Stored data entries

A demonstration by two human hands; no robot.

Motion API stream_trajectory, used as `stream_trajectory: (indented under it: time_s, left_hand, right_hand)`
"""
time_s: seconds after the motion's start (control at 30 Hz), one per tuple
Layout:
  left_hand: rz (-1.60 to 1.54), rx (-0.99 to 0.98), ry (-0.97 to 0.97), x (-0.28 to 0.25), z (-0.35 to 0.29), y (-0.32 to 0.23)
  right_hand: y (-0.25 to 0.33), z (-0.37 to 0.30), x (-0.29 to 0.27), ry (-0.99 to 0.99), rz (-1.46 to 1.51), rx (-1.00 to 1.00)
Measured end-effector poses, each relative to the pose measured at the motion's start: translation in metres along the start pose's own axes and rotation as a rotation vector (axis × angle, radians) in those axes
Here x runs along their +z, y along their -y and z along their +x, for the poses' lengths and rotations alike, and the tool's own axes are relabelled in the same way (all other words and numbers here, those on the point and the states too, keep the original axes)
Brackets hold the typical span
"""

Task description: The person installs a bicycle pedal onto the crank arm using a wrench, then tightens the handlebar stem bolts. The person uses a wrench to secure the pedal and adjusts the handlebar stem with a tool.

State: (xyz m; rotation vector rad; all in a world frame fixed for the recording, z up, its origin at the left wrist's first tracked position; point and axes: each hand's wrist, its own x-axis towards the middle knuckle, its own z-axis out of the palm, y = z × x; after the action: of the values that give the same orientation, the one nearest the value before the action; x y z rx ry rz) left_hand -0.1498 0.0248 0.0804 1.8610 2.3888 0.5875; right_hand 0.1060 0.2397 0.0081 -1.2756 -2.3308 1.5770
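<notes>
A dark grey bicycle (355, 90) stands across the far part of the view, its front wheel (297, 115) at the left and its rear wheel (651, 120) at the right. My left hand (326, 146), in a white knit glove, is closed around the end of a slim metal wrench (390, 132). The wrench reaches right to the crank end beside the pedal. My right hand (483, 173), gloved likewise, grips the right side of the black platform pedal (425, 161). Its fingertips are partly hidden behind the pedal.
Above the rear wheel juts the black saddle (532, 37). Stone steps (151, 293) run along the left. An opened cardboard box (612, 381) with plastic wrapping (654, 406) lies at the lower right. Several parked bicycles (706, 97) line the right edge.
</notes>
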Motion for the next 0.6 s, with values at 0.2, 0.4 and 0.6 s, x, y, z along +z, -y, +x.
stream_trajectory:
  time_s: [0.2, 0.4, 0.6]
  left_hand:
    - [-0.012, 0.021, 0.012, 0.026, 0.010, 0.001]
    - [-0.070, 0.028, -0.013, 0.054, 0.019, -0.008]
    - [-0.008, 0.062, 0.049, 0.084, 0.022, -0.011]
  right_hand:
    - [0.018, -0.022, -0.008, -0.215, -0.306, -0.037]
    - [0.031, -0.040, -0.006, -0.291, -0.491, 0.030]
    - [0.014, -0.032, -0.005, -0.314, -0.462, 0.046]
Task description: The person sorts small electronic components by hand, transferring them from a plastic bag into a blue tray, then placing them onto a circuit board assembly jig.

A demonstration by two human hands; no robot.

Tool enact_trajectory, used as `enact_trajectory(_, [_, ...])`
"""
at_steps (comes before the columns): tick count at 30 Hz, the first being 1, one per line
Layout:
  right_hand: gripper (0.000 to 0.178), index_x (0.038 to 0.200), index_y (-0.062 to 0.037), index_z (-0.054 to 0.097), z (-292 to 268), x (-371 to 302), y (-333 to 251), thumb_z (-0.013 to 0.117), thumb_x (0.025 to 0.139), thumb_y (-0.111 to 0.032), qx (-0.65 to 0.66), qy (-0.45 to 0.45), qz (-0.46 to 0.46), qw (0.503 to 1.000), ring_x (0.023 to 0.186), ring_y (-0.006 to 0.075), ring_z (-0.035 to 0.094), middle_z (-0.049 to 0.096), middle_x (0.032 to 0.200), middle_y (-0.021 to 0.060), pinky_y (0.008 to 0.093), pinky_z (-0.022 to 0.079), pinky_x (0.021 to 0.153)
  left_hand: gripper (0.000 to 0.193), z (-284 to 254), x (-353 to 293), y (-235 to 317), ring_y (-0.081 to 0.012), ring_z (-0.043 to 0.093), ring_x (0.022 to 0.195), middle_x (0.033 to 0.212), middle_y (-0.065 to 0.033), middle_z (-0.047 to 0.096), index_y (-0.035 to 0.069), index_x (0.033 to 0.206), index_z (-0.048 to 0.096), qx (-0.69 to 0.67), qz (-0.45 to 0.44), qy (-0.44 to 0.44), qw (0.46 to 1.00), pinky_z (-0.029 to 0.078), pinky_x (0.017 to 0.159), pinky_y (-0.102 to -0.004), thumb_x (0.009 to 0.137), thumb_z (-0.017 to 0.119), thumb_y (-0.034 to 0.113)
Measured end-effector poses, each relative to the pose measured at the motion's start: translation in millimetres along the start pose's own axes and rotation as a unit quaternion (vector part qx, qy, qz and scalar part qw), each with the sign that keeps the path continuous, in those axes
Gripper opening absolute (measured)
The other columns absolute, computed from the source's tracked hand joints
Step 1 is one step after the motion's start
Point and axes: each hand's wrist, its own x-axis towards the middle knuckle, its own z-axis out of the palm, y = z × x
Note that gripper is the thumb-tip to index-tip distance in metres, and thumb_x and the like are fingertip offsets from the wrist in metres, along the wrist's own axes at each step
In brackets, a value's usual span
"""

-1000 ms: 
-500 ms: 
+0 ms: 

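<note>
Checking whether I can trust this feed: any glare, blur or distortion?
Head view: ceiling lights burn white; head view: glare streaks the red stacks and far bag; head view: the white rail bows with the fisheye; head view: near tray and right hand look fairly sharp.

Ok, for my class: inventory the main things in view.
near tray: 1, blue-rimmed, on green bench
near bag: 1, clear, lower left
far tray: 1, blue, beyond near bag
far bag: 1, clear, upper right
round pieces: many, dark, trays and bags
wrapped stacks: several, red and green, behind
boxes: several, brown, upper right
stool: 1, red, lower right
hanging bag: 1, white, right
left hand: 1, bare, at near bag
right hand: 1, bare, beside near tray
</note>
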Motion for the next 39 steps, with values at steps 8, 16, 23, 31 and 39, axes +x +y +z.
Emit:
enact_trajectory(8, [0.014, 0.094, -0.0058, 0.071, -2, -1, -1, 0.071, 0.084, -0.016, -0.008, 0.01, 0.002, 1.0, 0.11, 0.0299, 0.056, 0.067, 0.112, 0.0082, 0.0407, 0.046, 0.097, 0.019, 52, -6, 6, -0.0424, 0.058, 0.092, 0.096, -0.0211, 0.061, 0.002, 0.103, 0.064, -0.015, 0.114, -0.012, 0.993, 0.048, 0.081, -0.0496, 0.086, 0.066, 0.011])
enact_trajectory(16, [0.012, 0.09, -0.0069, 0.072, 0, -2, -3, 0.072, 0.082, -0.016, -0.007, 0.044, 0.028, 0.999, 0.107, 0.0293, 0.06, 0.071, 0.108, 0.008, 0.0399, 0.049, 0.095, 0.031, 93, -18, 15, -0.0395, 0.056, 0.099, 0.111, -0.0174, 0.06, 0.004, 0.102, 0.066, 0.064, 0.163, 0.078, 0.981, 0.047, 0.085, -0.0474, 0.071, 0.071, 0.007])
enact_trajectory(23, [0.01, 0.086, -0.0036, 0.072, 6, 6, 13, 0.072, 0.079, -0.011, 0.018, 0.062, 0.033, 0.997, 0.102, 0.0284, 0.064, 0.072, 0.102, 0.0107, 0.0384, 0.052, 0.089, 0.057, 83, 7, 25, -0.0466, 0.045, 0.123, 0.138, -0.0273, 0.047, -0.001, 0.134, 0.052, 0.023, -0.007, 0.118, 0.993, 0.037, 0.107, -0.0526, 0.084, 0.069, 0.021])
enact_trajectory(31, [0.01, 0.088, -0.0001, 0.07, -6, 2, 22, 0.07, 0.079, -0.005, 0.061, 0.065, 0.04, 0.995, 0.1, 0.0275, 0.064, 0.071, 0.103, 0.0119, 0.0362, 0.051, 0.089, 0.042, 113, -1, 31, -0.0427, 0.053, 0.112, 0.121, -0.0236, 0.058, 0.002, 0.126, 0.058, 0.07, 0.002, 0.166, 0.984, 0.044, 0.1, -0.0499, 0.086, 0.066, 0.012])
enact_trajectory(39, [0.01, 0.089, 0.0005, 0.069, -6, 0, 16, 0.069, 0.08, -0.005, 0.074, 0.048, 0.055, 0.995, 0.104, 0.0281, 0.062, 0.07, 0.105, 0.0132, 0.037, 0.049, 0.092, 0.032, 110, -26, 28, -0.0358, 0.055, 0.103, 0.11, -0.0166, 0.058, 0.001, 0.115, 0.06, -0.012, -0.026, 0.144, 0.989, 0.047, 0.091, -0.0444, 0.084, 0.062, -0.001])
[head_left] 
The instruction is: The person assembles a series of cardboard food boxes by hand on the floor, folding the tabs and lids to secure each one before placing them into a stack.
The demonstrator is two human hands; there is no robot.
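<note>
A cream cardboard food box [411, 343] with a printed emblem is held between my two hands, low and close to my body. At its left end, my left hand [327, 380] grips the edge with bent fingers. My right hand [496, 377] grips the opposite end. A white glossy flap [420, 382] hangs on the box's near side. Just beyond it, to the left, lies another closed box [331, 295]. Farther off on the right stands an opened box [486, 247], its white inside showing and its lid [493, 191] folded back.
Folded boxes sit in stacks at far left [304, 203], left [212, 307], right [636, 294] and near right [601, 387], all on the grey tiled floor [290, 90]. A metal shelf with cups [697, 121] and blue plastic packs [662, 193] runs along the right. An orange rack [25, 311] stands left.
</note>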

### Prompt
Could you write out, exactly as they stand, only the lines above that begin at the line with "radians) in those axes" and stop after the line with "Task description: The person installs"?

### Written solution
Measured end-effector poses, each relative to the pose measured at the motion's start: translation in metres along the start pose's own axes and rotation as a rotation vector (axis × angle, radians) in those axes
Here x runs along their +z, y along their -y and z along their +x, for the poses' lengths and rotations alike, and the tool's own axes are relabelled in the same way (all other words and numbers here, those on the point and the states too, keep the original axes)
Brackets hold the typical span
"""

Task description: The person installs a bicycle pedal onto the crank arm using a wrench, then tightens the handlebar stem bolts. The person uses a wrench to secure the pedal and adjusts the handlebar stem with a tool.

Reply complete, and nothing else is required.